-- WORK REQUIRED --
Please tally the lines in the data below that include the string "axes", and reply with only the total.

-- THE DATA --
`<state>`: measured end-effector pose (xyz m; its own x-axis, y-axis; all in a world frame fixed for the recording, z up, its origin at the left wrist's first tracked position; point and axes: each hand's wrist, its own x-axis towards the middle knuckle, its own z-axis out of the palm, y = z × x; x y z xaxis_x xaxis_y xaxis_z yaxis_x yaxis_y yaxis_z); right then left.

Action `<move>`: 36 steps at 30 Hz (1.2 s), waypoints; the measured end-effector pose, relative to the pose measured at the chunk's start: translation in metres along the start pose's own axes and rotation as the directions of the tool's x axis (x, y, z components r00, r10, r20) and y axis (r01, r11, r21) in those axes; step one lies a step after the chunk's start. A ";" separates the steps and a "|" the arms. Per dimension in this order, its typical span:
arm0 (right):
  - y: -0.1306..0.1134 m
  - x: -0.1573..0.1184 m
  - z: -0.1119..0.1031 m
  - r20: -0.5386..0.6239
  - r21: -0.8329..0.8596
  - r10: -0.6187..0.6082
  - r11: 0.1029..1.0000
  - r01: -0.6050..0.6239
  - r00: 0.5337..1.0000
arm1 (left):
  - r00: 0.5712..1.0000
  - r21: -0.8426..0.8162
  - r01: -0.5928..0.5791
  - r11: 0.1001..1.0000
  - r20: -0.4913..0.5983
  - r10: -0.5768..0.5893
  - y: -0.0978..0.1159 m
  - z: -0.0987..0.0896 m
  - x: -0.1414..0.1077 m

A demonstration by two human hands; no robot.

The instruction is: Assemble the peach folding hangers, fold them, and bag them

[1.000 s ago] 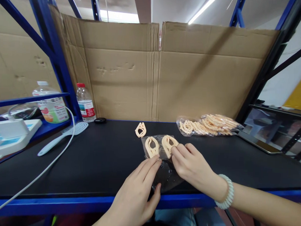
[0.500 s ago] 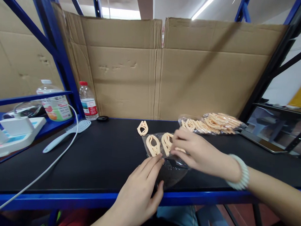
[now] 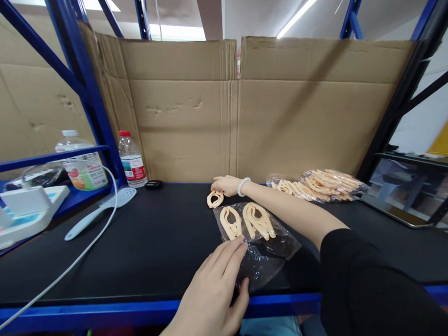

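A clear plastic bag lies flat on the black tabletop in front of me. Two cream folding hangers, a left one and a right one, show in its far part; the right one looks like several layers. My left hand rests on the bag's near left side, fingers stretched out, fingertips at the left hanger and thumb apart. Beyond the bag, my right hand reaches across and grips a loose folded hanger from above; part of that hanger is hidden under the fingers.
A filled bag of cream hangers lies at the back right, near a dark flat tray-like object. Leftward are a hairbrush, a white cable, a red-capped bottle and a power strip. Cardboard stands behind.
My right hand has left the hangers on the bag and moved away and to the left, onto the loose hanger. My left hand stays on the bag. The view has shifted slightly.
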<state>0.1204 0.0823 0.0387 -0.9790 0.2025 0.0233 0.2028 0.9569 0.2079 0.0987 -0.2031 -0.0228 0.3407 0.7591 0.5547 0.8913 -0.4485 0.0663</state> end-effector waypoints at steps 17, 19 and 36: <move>-0.031 -0.192 -0.051 -0.655 0.358 0.328 0.928 -0.103 0.681 | 0.999 -0.029 0.004 1.000 -0.046 -0.005 -0.001 -0.001 0.003; -0.061 -0.222 -0.063 -0.718 0.344 0.340 0.932 -0.115 0.607 | 0.999 -0.028 0.009 1.000 -0.049 -0.011 -0.001 -0.001 0.003; -0.171 -0.186 -0.004 -0.587 -0.066 0.161 0.967 -0.246 0.793 | 0.994 -0.046 0.075 0.996 -0.073 -0.078 -0.002 0.004 0.002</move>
<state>0.2682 -0.1196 0.0032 -0.7556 0.1929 0.6259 0.4356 0.8617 0.2602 0.0983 -0.1987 -0.0246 0.2474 0.7553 0.6069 0.8995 -0.4119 0.1459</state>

-- EXERCISE RESPONSE --
2